Neo l'avoue : "Parfois, il m'arrive d'avoir des pensées parasites pendant le sexe. Ça peut concerner mon physique, mais je peux aussi penser à quelqu'un d'autre ou même à un film pornographique, voire même à combien de temps il me reste avant d'avoir le dernier RER pour rentrer chez moi", regrette-t-il. Les pensées parasites au moment de faire l'amour, c'est normal ? "En tout cas, c'est commun", affirme Léa Toussaint. "Le sexe est une expérience assez spéciale qui va venir activer et désactiver plusieurs parties du cerveau, et on n'a pas l'habitude de cette activité cérébrale. Forcément, ça nous met dans des états chimiques, physiques et physiologiques qui font que parfois, on ne contrôle pas nos pensées. Résultat, on va penser à quelque chose, à quelqu'un, et se demander pourquoi. C'est une marque de lâcher prise d'avoir des pensées aléatoires, un peu comme quand on commence à s'endormir."

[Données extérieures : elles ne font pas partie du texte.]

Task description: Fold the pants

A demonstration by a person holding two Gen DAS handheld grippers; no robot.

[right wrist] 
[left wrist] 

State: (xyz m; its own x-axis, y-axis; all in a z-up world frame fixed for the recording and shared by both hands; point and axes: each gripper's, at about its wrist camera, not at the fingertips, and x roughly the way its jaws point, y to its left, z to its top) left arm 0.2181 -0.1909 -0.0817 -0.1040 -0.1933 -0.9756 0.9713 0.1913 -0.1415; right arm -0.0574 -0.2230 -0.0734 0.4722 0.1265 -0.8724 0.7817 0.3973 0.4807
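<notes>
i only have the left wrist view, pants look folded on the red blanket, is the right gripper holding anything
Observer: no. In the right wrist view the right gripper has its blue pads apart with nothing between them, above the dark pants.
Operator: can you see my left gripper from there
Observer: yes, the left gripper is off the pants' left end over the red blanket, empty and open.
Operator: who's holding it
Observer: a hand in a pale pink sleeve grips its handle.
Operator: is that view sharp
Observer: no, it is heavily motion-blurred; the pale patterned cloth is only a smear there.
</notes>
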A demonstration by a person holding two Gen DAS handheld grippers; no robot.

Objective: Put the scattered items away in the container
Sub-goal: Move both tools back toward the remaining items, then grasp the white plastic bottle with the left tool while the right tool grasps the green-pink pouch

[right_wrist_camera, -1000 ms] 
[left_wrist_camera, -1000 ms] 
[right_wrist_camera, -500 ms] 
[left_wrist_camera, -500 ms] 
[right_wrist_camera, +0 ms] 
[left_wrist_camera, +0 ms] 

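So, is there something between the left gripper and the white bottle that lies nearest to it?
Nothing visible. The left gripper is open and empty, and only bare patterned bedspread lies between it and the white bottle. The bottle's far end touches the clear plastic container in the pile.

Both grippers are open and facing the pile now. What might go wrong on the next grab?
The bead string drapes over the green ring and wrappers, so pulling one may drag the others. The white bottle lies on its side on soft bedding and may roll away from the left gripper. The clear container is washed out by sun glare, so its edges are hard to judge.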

Rien de bien inquiétant, donc, à moins que ces pensées parasites ne reviennent trop fréquemment, au point de nuire à l'expérience : "Si ça revient souvent, que ce sont souvent les mêmes choses qui reviennent ou à un moment précis, avant l'orgasme par exemple, il peut être intéressant d'en parler avec un·e sexologue", précise la spécialiste. "Sinon, c'est comme un moment de méditation. On laisse la pensée arriver et repartir, et on se focalise sur ses sensations et l'instant présent. Il ne faut pas que ça devienne une source de culpabilisation, tant que ça ne vient pas limiter l'expérience sexuelle."